Work required: Take the data below and copy exactly the lines starting at the one with "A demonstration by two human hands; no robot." and finishing at the one with "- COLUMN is", both included.
####
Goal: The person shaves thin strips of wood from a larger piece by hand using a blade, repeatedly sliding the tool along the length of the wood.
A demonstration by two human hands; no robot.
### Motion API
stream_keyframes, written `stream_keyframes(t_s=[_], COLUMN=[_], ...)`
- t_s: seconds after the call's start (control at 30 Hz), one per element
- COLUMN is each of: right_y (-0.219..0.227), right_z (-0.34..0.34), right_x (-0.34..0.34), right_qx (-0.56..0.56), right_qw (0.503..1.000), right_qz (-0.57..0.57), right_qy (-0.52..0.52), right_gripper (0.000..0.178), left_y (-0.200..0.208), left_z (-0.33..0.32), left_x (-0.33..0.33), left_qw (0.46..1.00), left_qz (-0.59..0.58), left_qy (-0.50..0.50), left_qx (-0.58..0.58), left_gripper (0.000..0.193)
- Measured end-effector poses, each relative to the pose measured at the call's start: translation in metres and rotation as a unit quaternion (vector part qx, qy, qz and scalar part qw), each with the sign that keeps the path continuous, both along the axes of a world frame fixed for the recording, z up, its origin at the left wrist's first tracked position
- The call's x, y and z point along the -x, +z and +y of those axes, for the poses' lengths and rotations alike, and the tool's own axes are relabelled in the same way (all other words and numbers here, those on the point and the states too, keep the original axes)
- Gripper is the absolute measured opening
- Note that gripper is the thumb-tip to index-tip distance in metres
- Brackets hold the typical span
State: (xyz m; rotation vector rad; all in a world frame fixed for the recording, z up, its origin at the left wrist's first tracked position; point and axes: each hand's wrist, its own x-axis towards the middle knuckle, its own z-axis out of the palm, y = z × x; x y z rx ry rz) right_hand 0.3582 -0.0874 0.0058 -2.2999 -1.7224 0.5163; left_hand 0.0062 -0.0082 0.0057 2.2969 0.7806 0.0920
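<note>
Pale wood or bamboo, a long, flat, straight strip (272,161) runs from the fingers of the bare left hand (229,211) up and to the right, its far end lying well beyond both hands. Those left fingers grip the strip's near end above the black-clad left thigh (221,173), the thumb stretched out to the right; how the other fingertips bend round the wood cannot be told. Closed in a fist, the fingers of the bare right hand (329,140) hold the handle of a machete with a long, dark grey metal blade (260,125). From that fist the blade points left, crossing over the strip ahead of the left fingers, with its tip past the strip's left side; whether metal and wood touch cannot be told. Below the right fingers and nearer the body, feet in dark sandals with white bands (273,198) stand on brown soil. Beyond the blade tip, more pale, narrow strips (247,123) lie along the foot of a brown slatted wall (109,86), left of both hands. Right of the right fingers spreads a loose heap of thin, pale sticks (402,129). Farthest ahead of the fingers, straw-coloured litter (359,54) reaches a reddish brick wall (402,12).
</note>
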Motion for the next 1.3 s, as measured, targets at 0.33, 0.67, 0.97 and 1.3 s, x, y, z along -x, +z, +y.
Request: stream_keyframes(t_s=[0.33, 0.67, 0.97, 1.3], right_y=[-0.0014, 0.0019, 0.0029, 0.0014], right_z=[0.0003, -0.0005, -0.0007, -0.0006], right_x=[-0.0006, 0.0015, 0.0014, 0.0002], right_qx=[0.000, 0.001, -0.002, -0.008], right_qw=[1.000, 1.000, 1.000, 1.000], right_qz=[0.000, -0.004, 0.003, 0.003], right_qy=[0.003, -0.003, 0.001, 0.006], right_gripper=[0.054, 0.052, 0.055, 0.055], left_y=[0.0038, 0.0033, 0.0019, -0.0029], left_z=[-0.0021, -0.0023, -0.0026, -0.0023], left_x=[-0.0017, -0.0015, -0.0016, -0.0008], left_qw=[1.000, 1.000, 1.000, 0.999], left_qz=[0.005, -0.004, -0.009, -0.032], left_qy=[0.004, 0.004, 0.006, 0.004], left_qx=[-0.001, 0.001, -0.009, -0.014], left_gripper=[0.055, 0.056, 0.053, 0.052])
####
Output for this task:
A demonstration by two human hands; no robot.
### Motion API
stream_keyframes, written `stream_keyframes(t_s=[_], COLUMN=[_], ...)`
- t_s: seconds after the call's start (control at 30 Hz), one per element
- COLUMN is each of: right_y (-0.219..0.227), right_z (-0.34..0.34), right_x (-0.34..0.34), right_qx (-0.56..0.56), right_qw (0.503..1.000), right_qz (-0.57..0.57), right_qy (-0.52..0.52), right_gripper (0.000..0.178), left_y (-0.200..0.208), left_z (-0.33..0.32), left_x (-0.33..0.33), left_qw (0.46..1.00), left_qz (-0.59..0.58), left_qy (-0.50..0.50), left_qx (-0.58..0.58), left_gripper (0.000..0.193)

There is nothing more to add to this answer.